- What to do:
Lines in the following data that contain the string "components" are to be counted. Report only their number.

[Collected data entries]

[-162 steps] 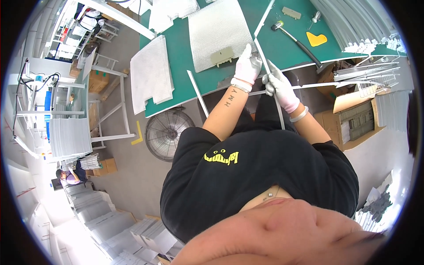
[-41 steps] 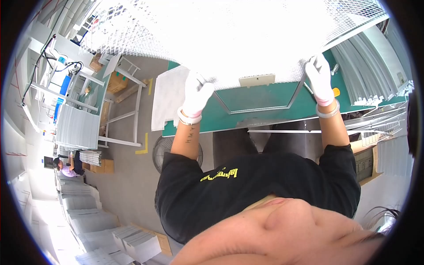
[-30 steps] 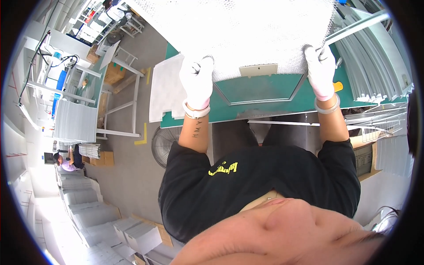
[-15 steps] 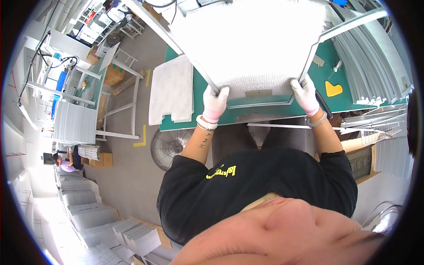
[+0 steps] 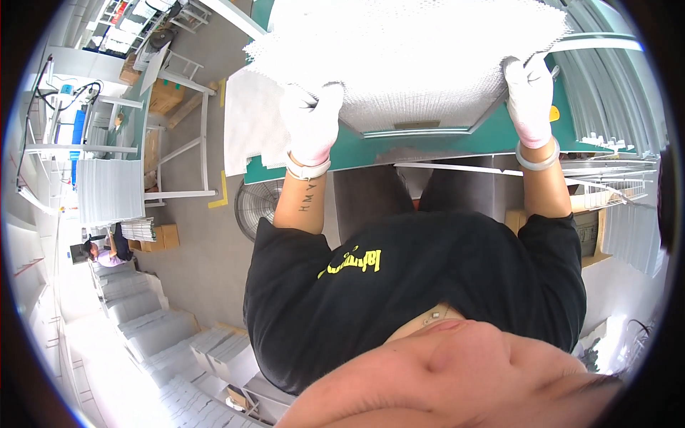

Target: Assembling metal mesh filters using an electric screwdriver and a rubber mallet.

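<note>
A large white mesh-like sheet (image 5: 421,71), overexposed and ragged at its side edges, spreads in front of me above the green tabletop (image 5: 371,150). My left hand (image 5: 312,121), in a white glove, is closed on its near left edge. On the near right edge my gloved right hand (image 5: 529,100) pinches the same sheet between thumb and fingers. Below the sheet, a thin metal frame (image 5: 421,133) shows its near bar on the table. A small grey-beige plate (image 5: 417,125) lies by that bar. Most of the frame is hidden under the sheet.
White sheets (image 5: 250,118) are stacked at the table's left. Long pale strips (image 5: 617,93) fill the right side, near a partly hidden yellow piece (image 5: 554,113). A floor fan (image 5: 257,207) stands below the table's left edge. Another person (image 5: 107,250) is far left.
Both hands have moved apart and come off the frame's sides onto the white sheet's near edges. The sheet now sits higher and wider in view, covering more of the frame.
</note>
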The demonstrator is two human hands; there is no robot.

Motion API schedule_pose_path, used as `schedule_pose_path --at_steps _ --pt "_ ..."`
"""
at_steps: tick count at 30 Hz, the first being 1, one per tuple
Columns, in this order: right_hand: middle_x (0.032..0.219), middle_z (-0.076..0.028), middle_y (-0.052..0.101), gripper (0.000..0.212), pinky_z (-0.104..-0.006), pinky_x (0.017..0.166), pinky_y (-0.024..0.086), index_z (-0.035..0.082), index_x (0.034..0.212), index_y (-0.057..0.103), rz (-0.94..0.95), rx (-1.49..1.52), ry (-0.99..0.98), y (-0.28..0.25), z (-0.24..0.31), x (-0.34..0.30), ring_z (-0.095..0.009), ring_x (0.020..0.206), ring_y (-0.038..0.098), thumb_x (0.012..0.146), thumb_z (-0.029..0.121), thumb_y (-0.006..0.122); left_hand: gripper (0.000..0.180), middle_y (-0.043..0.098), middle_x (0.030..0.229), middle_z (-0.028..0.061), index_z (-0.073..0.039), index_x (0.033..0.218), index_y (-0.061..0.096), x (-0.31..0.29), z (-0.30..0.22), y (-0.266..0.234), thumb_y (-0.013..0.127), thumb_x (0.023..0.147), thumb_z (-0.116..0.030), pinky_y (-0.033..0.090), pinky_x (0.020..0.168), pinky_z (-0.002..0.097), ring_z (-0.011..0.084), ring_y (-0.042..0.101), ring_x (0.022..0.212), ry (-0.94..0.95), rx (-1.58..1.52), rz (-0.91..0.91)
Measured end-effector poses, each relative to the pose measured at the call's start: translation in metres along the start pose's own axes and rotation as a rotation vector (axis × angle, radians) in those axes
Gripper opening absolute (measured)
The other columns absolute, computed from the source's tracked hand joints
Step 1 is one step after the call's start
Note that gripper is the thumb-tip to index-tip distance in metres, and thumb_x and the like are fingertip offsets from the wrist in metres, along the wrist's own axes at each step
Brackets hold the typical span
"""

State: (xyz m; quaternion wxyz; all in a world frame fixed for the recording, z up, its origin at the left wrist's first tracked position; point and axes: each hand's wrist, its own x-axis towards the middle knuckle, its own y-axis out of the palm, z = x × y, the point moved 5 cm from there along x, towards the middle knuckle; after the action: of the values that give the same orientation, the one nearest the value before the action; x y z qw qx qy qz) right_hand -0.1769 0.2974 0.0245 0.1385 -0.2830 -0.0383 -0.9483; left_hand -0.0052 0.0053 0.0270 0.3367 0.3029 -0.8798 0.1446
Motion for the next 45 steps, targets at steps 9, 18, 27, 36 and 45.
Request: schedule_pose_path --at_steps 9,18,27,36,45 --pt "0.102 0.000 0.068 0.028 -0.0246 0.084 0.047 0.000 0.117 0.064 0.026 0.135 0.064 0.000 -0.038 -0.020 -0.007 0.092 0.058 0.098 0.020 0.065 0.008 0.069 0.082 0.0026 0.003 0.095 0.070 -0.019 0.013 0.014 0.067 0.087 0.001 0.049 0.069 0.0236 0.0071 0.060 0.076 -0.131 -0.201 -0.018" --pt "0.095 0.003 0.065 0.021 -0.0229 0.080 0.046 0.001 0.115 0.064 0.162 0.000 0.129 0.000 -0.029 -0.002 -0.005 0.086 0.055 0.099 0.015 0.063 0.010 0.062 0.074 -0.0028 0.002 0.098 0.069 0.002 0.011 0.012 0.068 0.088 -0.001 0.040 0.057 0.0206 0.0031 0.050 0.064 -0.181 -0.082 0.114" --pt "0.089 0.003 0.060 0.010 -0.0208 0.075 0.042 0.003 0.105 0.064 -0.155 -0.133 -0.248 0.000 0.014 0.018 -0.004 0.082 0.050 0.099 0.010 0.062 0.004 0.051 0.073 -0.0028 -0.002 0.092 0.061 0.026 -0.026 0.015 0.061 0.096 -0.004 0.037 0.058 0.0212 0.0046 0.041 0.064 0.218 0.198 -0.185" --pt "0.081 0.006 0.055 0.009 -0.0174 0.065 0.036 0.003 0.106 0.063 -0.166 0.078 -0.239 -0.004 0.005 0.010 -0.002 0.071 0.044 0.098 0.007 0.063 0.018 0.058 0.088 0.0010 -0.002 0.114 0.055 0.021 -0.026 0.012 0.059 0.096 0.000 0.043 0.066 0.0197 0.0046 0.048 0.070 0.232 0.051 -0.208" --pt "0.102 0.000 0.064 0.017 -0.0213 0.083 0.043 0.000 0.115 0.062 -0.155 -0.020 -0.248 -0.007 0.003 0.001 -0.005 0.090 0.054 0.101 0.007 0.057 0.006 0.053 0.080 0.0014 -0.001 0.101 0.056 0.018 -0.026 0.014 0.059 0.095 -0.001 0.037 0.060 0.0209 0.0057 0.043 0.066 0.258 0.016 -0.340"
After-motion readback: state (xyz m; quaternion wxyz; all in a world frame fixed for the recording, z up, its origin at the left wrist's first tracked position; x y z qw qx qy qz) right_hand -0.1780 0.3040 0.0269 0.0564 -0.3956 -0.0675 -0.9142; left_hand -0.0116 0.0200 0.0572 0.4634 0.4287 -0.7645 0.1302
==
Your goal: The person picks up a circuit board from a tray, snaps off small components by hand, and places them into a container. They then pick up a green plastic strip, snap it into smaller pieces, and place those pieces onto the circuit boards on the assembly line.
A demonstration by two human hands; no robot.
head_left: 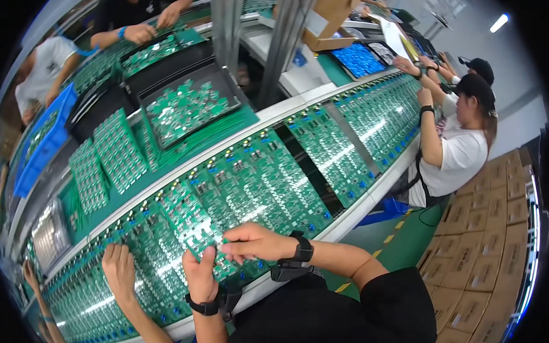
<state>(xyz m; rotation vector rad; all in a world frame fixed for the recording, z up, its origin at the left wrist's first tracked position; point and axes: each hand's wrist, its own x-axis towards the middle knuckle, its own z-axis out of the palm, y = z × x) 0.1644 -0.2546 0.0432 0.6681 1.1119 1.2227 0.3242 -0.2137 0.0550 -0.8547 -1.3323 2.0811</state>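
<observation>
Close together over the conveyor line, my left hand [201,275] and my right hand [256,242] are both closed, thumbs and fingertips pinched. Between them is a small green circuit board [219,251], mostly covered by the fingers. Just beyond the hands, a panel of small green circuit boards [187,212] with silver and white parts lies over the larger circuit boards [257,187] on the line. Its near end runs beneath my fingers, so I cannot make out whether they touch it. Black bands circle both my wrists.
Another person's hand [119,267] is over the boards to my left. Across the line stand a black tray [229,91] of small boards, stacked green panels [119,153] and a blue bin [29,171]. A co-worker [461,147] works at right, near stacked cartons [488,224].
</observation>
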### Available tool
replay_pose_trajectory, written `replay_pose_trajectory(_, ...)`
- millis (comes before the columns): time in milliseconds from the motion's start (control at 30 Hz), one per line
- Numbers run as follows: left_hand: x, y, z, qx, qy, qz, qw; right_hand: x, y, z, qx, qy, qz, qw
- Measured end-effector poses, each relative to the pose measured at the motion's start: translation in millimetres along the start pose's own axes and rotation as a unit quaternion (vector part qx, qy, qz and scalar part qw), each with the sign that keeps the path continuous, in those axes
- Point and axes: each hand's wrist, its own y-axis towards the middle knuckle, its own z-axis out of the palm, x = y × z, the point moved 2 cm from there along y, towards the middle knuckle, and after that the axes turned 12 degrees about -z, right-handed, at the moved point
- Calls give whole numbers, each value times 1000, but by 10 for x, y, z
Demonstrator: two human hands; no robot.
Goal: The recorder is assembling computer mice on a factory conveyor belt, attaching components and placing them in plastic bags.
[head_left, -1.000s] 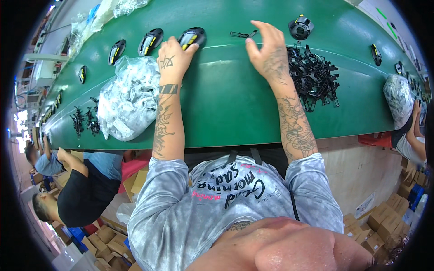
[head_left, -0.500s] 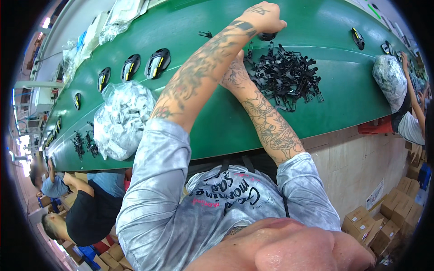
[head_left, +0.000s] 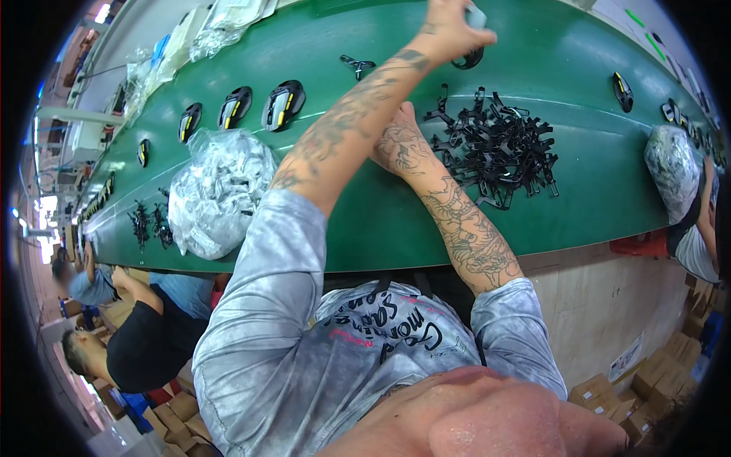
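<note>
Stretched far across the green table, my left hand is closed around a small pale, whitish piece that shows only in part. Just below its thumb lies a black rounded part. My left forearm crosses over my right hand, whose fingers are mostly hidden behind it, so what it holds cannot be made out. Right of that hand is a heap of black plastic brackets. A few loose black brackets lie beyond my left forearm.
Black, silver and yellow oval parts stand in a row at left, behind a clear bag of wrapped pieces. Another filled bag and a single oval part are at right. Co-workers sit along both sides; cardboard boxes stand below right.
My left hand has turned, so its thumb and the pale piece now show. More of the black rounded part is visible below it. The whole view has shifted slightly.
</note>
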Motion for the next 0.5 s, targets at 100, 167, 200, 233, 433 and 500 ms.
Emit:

- Answer to the problem:
2